I'll bet you had been assuming that managing a chronic health problem becomes easier once you're broke and you lose your health insurance. And now it turns out that it actually becomes harder instead! Who knew? If it were not for the headline writers, I don't know how we would make any sense of this world.


Not much time to write tonight -- I'm getting ready for the relay race (see yesterday's post), which starts tomorrow morning. The weather promises to be wet. It rained hard this afternoon; now it's just sprinkling. The forecasters give it a 70% chance of rain Saturday, and 80% Sunday. Oh well. Those are the chances we take when we sign up months in advance for outdoor events.

My remarkable weight-gain this week is driving me crazy with frustration. I had no idea that my holiday from dieting last weekend could have this kind of impact. (Not much impact on my glucose meter, but plenty on my bathroom scale.) Now I'll have to be careful not to make the problem worse during the relay weekend. I'm only running a little over 13 miles all told, in three separate segments -- which is certainly not enough exercise to give me an excuse to sit in the van eating snacks whenever I'm not running.
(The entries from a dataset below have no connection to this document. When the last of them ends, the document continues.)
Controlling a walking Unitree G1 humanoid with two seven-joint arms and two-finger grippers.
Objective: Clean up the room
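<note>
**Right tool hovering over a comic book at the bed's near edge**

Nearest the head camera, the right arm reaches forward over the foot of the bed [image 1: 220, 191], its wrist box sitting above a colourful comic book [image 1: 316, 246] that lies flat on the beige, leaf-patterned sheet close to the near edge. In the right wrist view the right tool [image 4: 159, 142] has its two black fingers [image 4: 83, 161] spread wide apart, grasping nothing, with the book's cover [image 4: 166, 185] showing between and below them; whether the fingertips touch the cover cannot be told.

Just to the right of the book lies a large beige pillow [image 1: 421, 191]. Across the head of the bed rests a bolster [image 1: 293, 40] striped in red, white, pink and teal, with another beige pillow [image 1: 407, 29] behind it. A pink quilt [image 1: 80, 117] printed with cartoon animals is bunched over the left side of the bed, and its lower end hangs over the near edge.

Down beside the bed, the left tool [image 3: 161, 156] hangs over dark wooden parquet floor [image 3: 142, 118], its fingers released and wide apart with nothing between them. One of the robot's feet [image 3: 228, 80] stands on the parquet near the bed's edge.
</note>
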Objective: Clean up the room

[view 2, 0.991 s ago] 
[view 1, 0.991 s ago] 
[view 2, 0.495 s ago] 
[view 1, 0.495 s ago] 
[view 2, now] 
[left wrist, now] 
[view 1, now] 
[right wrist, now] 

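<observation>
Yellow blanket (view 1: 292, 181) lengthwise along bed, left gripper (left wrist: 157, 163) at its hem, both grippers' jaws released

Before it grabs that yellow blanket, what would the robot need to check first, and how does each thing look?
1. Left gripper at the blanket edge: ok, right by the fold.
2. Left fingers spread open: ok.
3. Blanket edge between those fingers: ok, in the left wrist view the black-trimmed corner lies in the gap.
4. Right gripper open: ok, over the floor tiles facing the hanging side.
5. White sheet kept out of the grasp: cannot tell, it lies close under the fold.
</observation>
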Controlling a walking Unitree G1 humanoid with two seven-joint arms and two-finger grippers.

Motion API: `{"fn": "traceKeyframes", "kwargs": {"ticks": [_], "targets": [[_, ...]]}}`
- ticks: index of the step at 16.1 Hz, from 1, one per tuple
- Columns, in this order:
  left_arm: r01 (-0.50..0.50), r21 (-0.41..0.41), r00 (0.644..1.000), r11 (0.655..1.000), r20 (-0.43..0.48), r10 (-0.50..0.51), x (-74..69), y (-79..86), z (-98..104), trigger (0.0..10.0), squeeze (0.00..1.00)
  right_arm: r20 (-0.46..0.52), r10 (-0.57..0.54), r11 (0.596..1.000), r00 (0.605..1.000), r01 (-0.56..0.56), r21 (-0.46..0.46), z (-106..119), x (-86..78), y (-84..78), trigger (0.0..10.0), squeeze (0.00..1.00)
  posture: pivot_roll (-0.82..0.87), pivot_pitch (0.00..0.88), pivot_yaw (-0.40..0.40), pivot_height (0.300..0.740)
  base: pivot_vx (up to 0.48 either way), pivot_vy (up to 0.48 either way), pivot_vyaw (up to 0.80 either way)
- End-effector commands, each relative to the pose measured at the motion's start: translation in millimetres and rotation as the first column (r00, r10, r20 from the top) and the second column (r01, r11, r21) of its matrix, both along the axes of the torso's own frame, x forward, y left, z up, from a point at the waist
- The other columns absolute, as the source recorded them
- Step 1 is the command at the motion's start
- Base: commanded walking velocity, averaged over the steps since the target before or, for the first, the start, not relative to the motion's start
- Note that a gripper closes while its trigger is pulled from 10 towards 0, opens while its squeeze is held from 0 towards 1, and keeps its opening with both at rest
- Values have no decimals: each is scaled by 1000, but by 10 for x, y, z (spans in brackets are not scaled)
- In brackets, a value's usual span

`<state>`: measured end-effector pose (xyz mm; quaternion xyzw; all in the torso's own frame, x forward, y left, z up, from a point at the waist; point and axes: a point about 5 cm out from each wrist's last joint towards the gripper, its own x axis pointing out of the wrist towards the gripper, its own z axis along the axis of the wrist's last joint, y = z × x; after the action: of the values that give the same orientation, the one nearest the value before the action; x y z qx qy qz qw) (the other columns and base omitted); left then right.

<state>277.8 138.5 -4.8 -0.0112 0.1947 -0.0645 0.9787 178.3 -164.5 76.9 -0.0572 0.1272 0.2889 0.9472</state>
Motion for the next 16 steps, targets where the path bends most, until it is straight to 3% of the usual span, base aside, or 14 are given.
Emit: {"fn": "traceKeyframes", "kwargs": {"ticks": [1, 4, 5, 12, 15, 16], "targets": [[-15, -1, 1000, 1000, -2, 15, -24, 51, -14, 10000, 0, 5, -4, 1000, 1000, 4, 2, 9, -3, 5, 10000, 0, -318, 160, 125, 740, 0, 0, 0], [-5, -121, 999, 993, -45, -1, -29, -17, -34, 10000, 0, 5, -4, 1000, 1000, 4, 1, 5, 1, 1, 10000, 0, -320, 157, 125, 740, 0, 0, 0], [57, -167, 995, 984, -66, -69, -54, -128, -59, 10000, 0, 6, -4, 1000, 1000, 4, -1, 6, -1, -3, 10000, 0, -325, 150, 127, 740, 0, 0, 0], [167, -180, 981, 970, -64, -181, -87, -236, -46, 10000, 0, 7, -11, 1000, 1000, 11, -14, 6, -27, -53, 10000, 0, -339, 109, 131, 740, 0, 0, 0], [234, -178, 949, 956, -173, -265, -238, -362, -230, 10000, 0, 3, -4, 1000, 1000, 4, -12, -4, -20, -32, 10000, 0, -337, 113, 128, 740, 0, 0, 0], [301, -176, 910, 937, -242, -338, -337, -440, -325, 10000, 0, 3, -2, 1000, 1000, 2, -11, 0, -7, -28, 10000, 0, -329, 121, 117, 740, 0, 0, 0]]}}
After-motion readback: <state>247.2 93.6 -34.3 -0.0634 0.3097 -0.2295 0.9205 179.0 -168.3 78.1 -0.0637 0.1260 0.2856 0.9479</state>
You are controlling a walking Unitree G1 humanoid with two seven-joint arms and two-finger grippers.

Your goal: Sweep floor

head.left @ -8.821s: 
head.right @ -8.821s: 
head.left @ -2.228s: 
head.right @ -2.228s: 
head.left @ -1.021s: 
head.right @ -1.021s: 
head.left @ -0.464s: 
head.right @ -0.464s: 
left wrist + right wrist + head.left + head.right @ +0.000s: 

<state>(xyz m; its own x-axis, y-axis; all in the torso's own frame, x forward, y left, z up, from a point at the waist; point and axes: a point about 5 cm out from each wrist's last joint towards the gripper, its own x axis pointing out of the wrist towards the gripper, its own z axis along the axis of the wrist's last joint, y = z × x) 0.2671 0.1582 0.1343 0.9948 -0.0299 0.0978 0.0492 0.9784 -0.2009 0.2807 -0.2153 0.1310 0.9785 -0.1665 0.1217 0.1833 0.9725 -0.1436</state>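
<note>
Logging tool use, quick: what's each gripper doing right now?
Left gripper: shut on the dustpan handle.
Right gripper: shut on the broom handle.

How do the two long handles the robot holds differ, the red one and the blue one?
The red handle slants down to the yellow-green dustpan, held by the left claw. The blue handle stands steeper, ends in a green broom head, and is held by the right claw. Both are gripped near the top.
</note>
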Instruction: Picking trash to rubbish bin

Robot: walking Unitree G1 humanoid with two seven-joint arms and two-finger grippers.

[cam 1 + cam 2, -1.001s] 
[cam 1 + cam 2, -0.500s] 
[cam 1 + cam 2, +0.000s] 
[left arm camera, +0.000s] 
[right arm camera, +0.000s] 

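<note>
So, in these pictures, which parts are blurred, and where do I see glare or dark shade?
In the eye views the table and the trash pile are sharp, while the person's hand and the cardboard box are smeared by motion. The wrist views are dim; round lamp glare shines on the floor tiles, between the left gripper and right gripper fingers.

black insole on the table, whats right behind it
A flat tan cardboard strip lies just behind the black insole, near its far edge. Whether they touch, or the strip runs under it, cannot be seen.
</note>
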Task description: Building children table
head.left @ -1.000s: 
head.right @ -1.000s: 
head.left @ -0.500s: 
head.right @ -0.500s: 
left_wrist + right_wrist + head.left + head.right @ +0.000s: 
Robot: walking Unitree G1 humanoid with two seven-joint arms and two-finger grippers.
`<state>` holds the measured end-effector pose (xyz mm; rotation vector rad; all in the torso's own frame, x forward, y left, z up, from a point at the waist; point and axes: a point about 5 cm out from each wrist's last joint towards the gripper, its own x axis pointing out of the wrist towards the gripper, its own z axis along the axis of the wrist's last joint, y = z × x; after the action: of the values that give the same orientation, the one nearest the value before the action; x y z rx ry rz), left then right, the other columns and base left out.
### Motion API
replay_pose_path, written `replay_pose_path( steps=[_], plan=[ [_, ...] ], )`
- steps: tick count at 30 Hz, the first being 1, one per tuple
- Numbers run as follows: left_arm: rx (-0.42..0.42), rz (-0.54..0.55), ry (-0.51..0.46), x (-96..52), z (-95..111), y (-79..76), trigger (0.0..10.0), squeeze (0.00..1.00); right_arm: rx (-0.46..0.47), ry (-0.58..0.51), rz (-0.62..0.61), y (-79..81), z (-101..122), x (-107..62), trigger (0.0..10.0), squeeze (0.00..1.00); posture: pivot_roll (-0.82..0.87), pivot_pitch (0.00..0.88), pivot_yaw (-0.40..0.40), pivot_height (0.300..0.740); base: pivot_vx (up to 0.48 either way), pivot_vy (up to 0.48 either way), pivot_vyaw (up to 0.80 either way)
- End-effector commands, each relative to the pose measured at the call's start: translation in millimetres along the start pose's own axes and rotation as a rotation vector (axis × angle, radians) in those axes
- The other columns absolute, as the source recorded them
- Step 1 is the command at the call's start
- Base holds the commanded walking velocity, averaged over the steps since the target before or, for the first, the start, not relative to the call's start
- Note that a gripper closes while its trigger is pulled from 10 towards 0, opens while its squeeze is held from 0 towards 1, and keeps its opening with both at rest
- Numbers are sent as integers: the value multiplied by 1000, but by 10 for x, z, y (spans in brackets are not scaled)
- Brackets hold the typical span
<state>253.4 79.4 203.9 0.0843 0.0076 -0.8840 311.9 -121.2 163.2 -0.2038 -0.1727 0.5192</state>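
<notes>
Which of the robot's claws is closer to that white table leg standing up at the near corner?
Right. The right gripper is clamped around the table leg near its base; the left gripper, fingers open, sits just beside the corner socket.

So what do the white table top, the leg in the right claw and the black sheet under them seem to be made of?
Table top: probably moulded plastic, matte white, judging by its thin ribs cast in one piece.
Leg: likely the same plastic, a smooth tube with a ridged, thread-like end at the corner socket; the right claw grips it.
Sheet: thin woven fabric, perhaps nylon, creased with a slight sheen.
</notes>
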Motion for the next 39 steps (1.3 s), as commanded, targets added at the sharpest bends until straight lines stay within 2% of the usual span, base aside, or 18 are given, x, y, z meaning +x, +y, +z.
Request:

Unfortunately, this weekend is going to be in some ways a repetition of last weekend: I'll be away from home, on the road, with my usual daily routine completely disrupted, and all my time will be spent in close quarters with a bunch of other people who have brought lots of high-calorie goodies with them and will feel compelled to share. That, not the running, is going to be the real challenge of this weekend for me. Endurance sports don't intimidate me anymore; dietary temptation still does.